■ **Brief**: Write out again the lines from the line with "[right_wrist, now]" up to and including the line with "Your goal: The", exactly as they stand below, and skip any picture.

######

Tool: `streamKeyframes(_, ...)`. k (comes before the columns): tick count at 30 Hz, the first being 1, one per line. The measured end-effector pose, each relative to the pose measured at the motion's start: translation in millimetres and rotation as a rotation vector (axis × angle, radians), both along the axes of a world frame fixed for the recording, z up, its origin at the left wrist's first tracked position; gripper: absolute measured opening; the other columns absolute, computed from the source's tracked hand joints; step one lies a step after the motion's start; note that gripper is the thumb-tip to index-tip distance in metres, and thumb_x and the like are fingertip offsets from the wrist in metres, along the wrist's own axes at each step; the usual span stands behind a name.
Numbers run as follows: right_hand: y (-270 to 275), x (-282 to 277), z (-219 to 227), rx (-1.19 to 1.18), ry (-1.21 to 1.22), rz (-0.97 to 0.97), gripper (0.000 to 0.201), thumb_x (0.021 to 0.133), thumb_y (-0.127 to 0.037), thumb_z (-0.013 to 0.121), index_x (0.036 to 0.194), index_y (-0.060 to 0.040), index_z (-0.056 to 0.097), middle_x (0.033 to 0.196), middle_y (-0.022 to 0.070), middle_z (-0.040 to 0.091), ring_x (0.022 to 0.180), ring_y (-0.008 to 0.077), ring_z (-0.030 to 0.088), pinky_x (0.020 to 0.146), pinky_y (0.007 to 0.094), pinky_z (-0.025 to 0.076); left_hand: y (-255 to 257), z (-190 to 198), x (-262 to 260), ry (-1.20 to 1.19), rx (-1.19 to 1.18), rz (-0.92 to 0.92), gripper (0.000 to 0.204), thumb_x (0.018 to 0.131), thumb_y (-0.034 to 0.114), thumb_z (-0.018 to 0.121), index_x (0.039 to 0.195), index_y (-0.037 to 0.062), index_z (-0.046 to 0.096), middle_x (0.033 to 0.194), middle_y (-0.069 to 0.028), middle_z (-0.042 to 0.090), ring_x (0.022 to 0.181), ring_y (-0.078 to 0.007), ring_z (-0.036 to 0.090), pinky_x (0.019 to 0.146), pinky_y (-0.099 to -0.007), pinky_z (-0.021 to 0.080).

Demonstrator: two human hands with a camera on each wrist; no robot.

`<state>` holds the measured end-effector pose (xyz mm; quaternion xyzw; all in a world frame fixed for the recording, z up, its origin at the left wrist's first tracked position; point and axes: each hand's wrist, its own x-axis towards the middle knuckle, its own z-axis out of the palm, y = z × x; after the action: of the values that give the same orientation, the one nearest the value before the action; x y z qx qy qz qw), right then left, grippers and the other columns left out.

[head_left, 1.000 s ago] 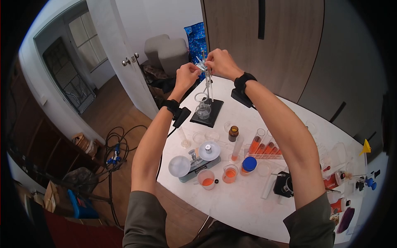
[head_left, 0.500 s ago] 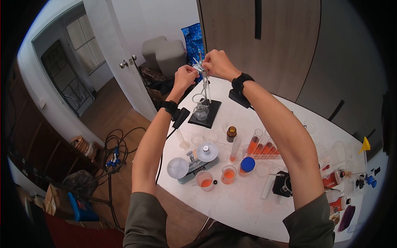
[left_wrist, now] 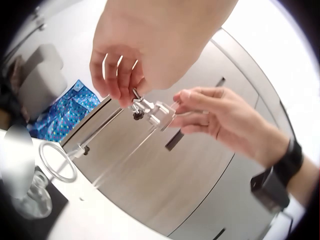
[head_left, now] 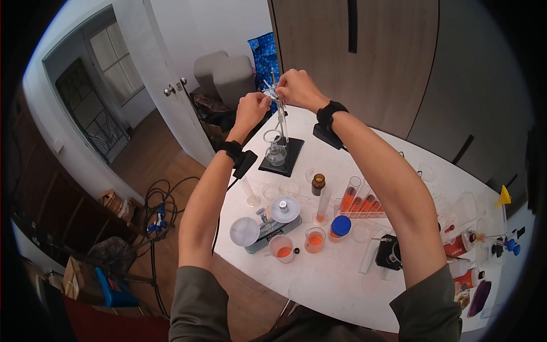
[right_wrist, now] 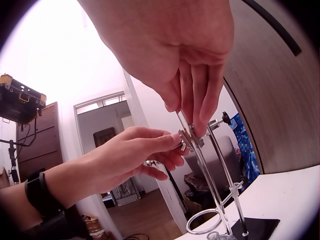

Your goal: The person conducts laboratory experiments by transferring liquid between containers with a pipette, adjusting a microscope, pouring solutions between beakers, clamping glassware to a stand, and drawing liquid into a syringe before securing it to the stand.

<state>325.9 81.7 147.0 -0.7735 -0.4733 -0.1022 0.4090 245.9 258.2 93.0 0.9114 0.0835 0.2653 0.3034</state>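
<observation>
Near the top of a metal stand, a small metal clamp (left_wrist: 150,111) is fixed to the upright rod (left_wrist: 102,127). My left hand (head_left: 250,111) pinches a small part at the clamp's side with thumb and fingers. From the other side, my right hand (head_left: 299,90) pinches the upper end of a thin glass tube (right_wrist: 209,175) at the clamp's jaws. The tube hangs down beside the rod. Lower on the stand sits a metal ring (right_wrist: 188,224), and a glass flask (head_left: 276,157) stands beneath it on the black base (head_left: 292,154).
Nearer on the white table are a two-pan balance (head_left: 268,235), beakers of orange liquid (head_left: 314,240), a blue-capped jar (head_left: 341,226), a brown bottle (head_left: 318,183) and a rack of test tubes (head_left: 359,199). A microscope-like black object (head_left: 388,252) lies by my right arm.
The head view has shifted slightly, so the table and stand appear a little further left. Both hands stay at the clamp and tube, with only small finger movement.
</observation>
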Motion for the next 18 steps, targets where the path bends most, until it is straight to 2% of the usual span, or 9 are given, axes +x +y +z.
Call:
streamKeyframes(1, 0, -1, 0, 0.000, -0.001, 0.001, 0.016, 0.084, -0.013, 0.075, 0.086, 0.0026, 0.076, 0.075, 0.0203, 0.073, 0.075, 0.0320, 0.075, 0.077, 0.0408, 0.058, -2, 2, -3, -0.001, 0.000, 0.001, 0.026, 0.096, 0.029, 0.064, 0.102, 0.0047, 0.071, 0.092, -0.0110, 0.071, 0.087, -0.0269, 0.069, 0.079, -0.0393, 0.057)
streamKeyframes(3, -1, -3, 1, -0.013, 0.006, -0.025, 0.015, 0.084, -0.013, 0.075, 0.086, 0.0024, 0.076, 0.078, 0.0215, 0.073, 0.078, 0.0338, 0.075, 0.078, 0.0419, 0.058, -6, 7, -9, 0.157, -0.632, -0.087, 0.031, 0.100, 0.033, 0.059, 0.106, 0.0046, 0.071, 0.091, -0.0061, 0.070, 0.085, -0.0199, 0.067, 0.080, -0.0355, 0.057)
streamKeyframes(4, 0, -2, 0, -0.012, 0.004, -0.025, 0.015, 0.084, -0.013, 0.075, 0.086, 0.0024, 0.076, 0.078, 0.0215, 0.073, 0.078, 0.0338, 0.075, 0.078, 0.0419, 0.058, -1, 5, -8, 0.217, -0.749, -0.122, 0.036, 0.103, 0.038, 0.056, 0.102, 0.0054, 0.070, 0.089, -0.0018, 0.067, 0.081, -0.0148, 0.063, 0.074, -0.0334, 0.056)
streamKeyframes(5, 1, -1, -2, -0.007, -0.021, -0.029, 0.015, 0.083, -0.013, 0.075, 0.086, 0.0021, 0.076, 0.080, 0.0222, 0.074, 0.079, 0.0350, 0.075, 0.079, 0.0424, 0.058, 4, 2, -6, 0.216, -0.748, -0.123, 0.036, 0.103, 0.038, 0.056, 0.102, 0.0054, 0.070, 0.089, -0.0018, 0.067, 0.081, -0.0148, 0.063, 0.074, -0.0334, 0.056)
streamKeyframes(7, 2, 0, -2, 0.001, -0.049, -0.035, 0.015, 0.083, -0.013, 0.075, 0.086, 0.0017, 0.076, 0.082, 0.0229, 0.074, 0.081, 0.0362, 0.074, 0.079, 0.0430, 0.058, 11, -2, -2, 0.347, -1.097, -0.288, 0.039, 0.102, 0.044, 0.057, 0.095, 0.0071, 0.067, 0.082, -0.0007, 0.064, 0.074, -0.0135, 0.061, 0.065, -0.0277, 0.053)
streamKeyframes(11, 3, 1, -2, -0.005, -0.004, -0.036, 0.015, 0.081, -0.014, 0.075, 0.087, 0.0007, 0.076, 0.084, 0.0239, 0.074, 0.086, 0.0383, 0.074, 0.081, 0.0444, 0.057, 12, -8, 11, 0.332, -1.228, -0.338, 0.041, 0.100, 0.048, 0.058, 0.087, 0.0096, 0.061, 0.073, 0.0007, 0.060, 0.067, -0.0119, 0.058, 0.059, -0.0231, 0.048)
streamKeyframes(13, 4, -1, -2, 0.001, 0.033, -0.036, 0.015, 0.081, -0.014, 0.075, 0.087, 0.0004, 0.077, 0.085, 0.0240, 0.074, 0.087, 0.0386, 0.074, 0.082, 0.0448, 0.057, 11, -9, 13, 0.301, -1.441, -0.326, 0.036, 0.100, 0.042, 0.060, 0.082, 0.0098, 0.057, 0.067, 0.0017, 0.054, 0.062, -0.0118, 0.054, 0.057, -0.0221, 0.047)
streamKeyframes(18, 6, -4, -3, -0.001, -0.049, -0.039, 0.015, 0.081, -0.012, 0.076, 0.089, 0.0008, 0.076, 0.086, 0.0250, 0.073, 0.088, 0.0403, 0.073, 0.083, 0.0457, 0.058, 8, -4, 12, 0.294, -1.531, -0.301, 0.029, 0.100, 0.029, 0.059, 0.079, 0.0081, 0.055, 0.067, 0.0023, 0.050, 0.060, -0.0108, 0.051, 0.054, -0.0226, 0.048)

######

■ **Output**:
[right_wrist, now] 

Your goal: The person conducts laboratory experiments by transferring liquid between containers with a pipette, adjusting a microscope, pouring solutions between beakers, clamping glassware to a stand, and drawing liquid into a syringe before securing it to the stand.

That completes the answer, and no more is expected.